YOUR TASK: For the word "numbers", state how many lines of the listing below contain it. Give the number and nothing more.

AVAILABLE DATA:
BEGIN

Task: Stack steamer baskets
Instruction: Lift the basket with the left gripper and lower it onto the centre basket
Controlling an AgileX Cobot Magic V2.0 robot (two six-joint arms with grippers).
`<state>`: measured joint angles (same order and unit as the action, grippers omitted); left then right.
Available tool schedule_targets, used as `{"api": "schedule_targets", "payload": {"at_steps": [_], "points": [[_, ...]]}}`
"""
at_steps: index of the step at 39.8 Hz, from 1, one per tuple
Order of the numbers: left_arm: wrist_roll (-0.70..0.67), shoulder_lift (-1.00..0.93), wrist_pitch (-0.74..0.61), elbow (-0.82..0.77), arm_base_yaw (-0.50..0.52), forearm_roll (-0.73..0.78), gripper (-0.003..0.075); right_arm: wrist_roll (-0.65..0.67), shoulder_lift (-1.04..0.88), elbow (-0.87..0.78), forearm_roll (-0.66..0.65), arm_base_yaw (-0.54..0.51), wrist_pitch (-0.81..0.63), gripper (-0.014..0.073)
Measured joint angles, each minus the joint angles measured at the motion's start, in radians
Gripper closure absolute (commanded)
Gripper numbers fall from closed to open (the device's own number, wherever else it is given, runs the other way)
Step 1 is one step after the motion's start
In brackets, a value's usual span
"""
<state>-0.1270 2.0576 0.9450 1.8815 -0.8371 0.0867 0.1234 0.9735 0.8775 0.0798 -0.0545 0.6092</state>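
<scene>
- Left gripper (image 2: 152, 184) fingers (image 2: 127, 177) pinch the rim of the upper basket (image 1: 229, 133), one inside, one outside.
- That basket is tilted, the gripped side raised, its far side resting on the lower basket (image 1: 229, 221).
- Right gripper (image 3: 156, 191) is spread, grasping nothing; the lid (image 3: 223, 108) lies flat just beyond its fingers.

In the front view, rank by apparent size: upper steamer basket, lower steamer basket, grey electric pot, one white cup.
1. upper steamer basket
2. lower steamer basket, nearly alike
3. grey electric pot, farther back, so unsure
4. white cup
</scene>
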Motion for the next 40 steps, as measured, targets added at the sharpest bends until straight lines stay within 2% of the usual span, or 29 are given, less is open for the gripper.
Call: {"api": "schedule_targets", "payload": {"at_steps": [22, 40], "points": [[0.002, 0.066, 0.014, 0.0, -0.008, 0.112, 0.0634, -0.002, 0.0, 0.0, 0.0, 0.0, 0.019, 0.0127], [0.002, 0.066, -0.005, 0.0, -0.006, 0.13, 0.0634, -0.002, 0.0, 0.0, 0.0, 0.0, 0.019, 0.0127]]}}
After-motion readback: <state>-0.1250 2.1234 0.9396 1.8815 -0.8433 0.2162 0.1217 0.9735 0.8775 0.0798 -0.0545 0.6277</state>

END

ANSWER BOX: 2